*Exercise details:* Gather all lines in the data that hold the string "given".

*Data:*
BEGIN

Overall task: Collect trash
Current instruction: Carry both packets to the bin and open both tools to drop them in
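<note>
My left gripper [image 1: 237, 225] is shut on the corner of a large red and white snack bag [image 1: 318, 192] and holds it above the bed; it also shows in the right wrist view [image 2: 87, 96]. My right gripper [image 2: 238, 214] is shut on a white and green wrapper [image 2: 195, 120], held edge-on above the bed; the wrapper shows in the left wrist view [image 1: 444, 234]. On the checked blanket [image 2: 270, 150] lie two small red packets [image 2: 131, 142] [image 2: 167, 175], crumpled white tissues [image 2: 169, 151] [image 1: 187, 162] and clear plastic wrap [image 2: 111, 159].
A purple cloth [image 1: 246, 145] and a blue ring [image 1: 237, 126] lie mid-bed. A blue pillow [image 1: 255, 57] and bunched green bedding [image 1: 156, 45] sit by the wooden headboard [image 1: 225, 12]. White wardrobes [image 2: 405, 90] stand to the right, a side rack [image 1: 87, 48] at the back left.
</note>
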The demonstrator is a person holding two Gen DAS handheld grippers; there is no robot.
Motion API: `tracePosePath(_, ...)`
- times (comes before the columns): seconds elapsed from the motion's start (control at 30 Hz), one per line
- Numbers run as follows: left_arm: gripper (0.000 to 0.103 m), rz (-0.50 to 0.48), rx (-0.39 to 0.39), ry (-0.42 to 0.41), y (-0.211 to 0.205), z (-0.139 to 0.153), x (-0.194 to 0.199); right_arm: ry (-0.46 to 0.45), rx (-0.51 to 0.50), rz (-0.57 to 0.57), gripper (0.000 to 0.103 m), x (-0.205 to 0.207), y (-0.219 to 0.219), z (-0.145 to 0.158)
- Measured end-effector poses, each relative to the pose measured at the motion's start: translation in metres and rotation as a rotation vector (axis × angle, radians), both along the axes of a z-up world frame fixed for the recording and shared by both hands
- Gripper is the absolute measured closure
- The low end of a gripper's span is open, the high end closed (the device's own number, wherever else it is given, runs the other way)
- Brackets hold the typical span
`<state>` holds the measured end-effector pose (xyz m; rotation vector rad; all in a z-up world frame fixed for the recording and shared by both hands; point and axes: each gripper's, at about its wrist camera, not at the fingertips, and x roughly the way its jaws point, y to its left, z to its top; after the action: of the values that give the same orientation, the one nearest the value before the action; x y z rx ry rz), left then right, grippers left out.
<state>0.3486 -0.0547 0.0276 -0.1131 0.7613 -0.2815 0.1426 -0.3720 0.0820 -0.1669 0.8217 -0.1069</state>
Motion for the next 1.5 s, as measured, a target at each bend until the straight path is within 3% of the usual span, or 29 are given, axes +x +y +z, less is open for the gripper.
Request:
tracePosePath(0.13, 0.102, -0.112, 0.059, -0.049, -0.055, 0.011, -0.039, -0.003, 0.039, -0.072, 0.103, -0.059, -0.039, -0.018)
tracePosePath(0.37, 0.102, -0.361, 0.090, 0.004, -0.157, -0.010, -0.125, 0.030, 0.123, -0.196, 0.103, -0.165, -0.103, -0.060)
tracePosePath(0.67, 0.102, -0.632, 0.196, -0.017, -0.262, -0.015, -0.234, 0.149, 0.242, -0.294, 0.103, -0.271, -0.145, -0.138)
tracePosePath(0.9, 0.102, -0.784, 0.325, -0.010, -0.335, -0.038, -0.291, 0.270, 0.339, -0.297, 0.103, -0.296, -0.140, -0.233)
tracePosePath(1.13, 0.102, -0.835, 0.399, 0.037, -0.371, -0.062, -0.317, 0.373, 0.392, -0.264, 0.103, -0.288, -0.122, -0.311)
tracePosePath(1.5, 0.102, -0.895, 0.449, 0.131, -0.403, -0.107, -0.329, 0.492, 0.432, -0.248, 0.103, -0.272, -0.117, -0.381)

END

*Solved exercise:*
- The low end of a gripper's span is open, the high end closed (the device's own number, wherever else it is given, runs the other way)
Motion for the next 1.5 s, as measured, a target at each bend until the straight path is within 3% of the usual span, or 29 are given, axes +x +y +z, less is open for the gripper.

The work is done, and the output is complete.